The image just show only this ajax calling

 $('#select_company').change(function(){
        if(this.value!="")
        {                 
                    $.ajax({
                        url: "get_list.php",
                        async: true,
                        dataType: "json",
                        type: "post",
                        data: {
                            "select_company": $("#select_company").val(),
                            "get_list": "div"
                        },
                        success: function (data) {
                            $('#myTable').empty();
                            clear_list('div','Select Division');  

                            if(data!=null){                                 
                              $.each(data, function(key, value) {   
                                        $('#select_div')
                                       .append($("<option></option>")
                                       .attr("value",value)
                                       .text(key)); 
                              });

                            }
                        }
                    });

        }
        else
        {
          clear_list('div','Select Division');  

        } 
  });

But it don't show loading image when i calling data from this function

    function getSubData(prodId,stationID) {
    var data_return = null;

    $.ajax({
            url: "get_sub_data.php",
            async: false,
            type: "post",
            dataType: "json",
            data: {
                    "ProdID": prodId,
                    "StationID": stationID
                  },
                  success: function(res, textStatus, jqXHR) {
                      data_return = res;
                      console.log(data_return);

                  },

          });
    return data_return;
    }

What should i do. I tried another way to create image loading such add

$("#loading").show(); 

at the first line after function before call ajax and hide image after ajax success. It works only in the first function that i said.
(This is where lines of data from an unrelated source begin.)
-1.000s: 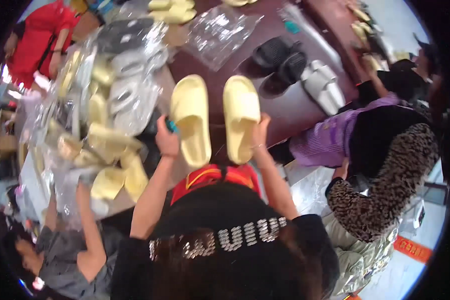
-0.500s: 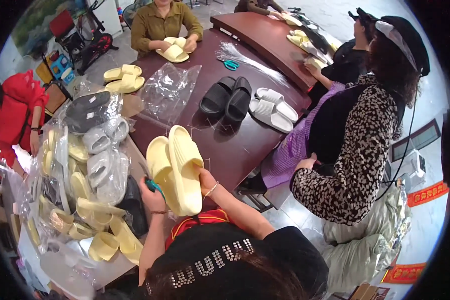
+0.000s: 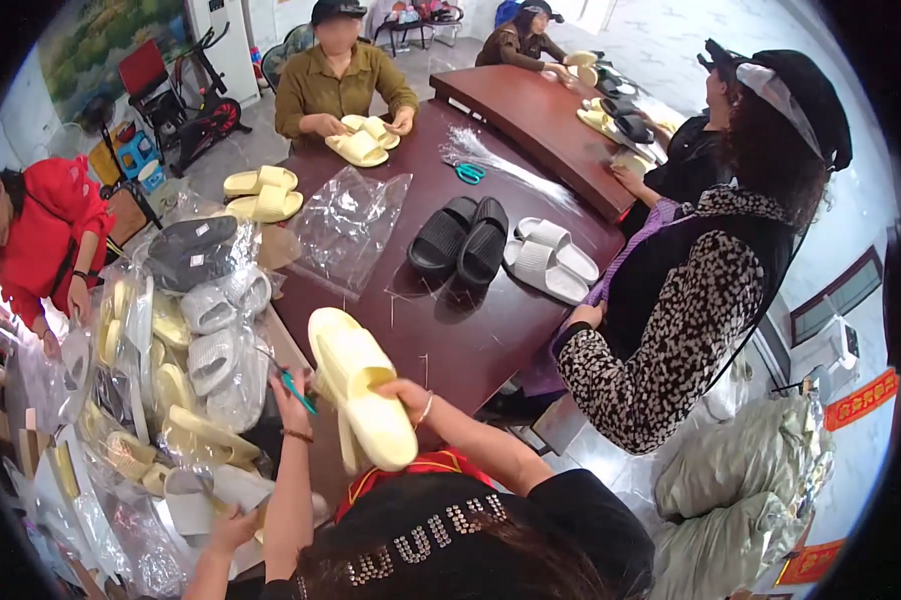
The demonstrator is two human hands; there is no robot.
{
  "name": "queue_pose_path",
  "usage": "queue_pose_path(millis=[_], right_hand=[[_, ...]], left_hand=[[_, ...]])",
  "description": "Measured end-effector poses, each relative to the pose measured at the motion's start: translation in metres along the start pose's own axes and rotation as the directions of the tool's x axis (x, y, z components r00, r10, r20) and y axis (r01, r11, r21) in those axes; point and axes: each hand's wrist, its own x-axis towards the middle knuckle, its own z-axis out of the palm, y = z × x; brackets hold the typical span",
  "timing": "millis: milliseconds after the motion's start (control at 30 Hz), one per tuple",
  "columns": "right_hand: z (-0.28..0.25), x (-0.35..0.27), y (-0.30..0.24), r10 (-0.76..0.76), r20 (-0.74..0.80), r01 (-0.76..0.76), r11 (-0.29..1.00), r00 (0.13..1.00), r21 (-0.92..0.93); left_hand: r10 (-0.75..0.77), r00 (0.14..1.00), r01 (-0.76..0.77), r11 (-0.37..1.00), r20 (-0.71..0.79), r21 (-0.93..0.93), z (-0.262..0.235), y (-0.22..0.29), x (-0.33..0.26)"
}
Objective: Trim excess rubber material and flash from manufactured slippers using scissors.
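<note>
My right hand (image 3: 408, 396) grips a pair of pale yellow slippers (image 3: 349, 362) at the side, tilted above the near table edge. The front slipper hides most of the other. My left hand (image 3: 292, 412) is closed round teal-handled scissors (image 3: 299, 392), just left of the slippers. Bagged grey slippers (image 3: 213, 362) lie in the pile beside it. Below my left forearm, another person's hand (image 3: 233, 528) holds a white slipper (image 3: 246, 488).
On the dark red table (image 3: 451, 335) are black slippers (image 3: 459, 240), grey slippers (image 3: 553, 260), a plastic bag (image 3: 343, 230), more teal scissors (image 3: 469, 173) and clear ties (image 3: 516, 168). A person in a patterned sleeve (image 3: 656, 345) stands right; one in red (image 3: 46, 235) bends left.
The slippers have turned in my right hand, one now covering most of the other. My left hand with the scissors has moved off them to the left. Another person's hand has come in lower left.
</note>
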Motion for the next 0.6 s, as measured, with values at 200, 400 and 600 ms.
queue_pose_path(millis=[200, 400, 600], right_hand=[[-0.001, 0.005, 0.008, 0.032, -0.034, -0.029, 0.997, 0.999, 0.072], [-0.011, 0.034, 0.005, 0.019, -0.065, -0.007, 0.985, 0.998, 0.172], [-0.049, 0.076, -0.012, -0.167, -0.43, 0.121, 0.984, 0.887, -0.132]], left_hand=[[-0.094, 0.971, 0.041, 0.971, 0.221, 0.234, 0.012, 0.011, -0.019], [0.036, 0.951, -0.192, 0.849, 0.308, 0.492, 0.014, 0.02, 0.0], [-0.013, 0.996, -0.065, 0.549, 0.086, 0.833, 0.021, 0.025, -0.017]])
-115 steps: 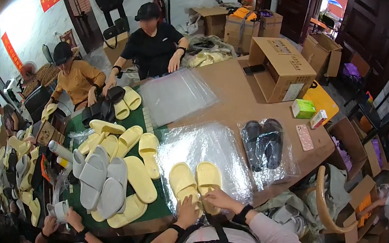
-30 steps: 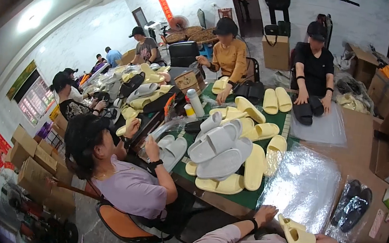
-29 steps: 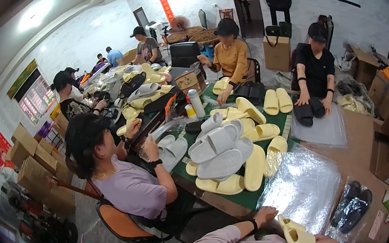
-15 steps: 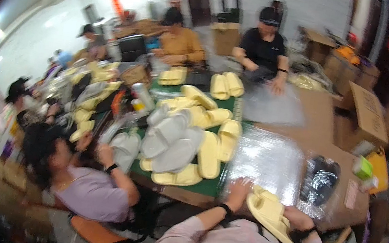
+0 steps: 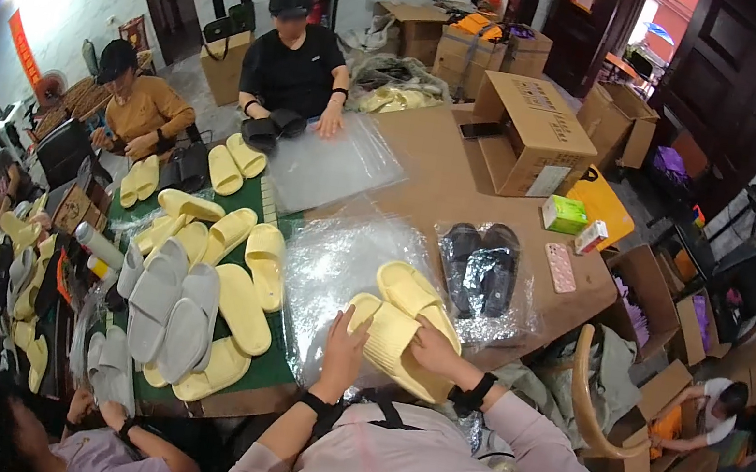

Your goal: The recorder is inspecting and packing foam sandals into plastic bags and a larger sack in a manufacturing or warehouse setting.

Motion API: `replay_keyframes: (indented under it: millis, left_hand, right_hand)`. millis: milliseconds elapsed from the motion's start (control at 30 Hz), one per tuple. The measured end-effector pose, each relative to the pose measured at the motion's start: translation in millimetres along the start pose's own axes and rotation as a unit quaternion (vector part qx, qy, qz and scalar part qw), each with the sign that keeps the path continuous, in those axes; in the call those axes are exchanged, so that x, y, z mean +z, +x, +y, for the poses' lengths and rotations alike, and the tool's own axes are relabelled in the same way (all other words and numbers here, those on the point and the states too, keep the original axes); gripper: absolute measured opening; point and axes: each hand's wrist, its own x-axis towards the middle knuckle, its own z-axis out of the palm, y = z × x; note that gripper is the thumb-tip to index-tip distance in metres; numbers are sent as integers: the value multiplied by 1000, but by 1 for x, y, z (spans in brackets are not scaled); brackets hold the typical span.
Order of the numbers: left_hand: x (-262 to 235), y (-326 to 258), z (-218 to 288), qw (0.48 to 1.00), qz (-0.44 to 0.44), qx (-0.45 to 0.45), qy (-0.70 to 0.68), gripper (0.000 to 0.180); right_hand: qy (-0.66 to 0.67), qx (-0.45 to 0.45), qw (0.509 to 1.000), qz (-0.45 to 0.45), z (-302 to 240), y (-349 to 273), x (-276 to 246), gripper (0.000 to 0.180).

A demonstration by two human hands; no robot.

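Observation:
A pair of pale yellow slippers is held up over the near edge of the table, one slipper partly overlapping the other. My left hand grips the pair's left side, near the front slipper's end. On the right, my right hand is closed around the front slipper, its fingers partly hidden by it. Under and beyond the slippers lies a stack of clear plastic bags. Just to the right, a pair of black slippers rests in a clear bag.
Loose yellow slippers and grey slippers are heaped on the green mat to my left. Across the table a person in black touches black slippers and plastic bags. An open carton, a green box and a phone occupy the right side.
My view has swung to the right, so the table and people sit farther left. Both hands keep hold of the yellow slippers, whose second slipper now shows more plainly behind the first.

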Motion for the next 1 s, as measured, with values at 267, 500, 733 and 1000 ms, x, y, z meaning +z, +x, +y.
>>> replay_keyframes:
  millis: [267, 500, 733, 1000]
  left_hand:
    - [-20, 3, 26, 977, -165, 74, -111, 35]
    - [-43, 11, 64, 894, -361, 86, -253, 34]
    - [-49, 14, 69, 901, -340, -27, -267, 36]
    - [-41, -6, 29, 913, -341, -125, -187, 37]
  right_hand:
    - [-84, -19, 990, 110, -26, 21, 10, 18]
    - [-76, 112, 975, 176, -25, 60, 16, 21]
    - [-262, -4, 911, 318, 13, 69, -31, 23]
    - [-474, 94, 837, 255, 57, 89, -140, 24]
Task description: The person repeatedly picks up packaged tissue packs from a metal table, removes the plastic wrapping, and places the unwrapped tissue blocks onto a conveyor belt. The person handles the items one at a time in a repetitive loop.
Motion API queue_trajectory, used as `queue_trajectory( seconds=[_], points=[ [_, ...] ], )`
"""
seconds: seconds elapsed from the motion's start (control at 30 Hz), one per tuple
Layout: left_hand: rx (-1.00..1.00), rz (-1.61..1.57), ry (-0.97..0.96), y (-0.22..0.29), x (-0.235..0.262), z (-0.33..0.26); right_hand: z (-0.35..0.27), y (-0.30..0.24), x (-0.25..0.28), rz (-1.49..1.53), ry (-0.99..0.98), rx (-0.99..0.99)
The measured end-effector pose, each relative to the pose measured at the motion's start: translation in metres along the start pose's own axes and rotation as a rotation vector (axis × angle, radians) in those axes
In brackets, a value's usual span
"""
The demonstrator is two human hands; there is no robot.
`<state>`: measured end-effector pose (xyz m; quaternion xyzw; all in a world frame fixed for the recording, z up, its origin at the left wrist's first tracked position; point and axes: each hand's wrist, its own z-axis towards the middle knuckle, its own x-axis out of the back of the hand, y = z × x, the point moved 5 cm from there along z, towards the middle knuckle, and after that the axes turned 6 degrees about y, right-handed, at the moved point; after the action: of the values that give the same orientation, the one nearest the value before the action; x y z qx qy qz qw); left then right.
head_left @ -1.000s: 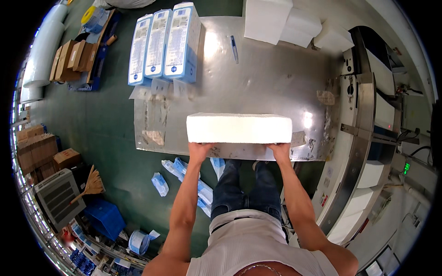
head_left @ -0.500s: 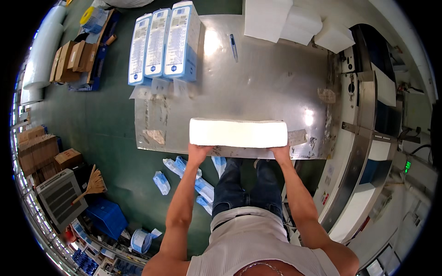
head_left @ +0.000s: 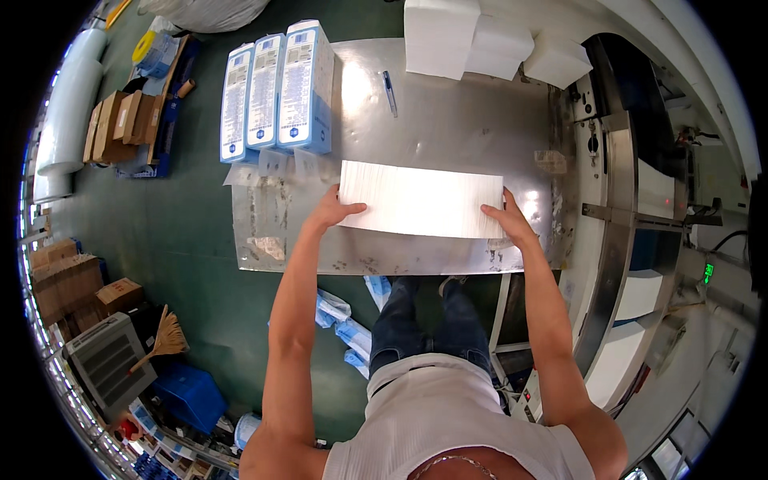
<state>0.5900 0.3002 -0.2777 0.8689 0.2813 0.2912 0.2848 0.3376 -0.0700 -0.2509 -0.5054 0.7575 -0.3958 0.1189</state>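
Observation:
A long stack of white folded paper, with fine lines along its side, is held level between my two hands over the near part of the metal table. My left hand grips its left end, thumb on the near face and fingers hidden behind. At the opposite end my right hand does the same, its thumb laid on the face. Three filled blue-and-white plastic packs stand side by side at the table's far left, their loose film ends toward me.
A blue pen lies on the table beyond the stack. More white paper blocks stand along the far right edge. To the right runs a long machine. Crumpled blue-and-white bags lie on the floor by my legs.
The paper stack has moved away from me over the table and turned to show its lined side. Both hands have gone with it, shifting from its underside to its ends.

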Motion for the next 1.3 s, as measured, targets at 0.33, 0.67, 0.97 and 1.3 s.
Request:
queue_trajectory(
  seconds=[0.33,0.67,0.97,1.3],
  points=[
    [-0.139,-0.053,0.163,-0.001,-0.011,-0.004,-0.001,0.01,-0.032,0.075,0.143,0.013],
    [-0.132,-0.434,0.043,0.015,-0.065,-0.031,0.002,0.038,-0.017,0.22,0.08,0.22],
    [-0.314,-0.326,-0.128,0.189,-0.236,-0.182,-0.2,0.007,0.257,0.033,0.421,0.339],
    [-0.345,-0.465,-0.556,0.363,-0.623,-0.334,-0.346,0.073,0.657,-0.001,0.766,0.198]
  ],
)
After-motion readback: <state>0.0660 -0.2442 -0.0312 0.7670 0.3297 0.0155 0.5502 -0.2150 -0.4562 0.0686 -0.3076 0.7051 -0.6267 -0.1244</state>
Addition. Is it probably affect from my code calling ajax like this

function createTable(data,columnTable){

    var content = '<table border="1" cellspacing="0" class="table table-bordered"><thead><tr><th>No.</th><th>Job</th><th>Lot</th><th>จำนวน (Plan)</th><th>จำนวน (Actual)</th>';
    for(var i = 0 ; i< (columnTable.length) ; i++){

      if(i == (columnTable.length)-1){
        subColToExcel += columnTable[i];
      }else{
        subColToExcel += columnTable[i]+",";
      }

      content += '<th>'+columnTable[i]+'</th>';

    };

    content+= '</tr></thead><tbody>';

    for(var i = 0 ; i< (data.length) ; i++){
      var number = i+1;
      var strData = '';
      content += '<tr>';
      content += '<td align="center">'+number+'</td>';
      for (var j = 1; j < data[i].length ; j++){
          var item = data[i];      
          strData += item[j]+",";        
          content += '<td align="center">'+item[j]+'</td>';
      }


      var subData = getSubData(data[i][0],columnTable);

      for (var z=0; z < (columnTable.length) ; z++ ){

          if(z == (columnTable.length)-1){
            strData += subData[z];
          }else{
            strData += subData[z]+",";
          }

          if(subData[z]==' - '){
            content += '<td bgcolor="#808080" align="center">'+subData[z]+'</td>';
          }else{
            content += '<td align="center">'+subData[z]+'</td>';
          }

      }

      if(i == (data.length)-1){
        dataToExcel += strData;
      }
      else{
        dataToExcel += strData+"///"; 
      }

      content += '</tr>';
    }
    content += '</tbody></table>';
    // console.log(dataToExcel);
    document.getElementById("myTable").innerHTML = content;


  }

The table will create when user click button as follows

 function clickShowReport()
  {                       

      data_backup = getAjaxData();
      column_table = getColumn();

      if($("#select_div").val() == ''){
        alert("Please select division");
      }
      else{
        if(data_backup.length == 0||data_backup[0].length==0)
        {
            show_error();
            data_backup = null;

        } else 
        {

            createTable(data_backup,column_table);

        }  

      } 

  }

The image don't show while ajax call data in getSubData function, getAjaxData function and getColumnFunction.

Upvotes: 0

Views: 753

Answers (2)

Jai
Jai

Reputation: 74748

You have to do two things in your code:

  1. use global:false in jQuery.ajax() method and
  2. $(document).ajaxStart()/.ajaxStop() you have to delegate to only to the document.

 $.ajax({
    url: "get_sub_data.php",
    async: false,
    global:false, //<-----use here to exclude
    type: "post",
 });

and this has to be changed like:

$(document).ajaxStart(function () {
      $('#loading-image').fadeIn('fast');
      console.log("1st call");
}).ajaxStop(function () {
      $('#loading-image').stop().fadeOut('fast');
});

Or there is another way like:

1.) Create two methods:

var app = app || {};

app.ajaxstart = function(){
    $('#loading-image').fadeIn('fast');
};
app.ajaxstop = function(){
    $('#loading-image').stop().fadeOut('fast');
};

2.) Now you can use these two methods wherever you need it:

$.ajax({
   url: "",
   type: "",
   beforeSend : app.ajaxstart, //<----use it here before execution
   success:function(){},
   error:function(){},
   complete:app.ajaxstop //<---use it here to remove whether ajax has success or error.
});

Upvotes: 1

Guruprasad J Rao
Guruprasad J Rao

Reputation: 29693

It should be $(document).ajaxStart instead of $('#loading-image')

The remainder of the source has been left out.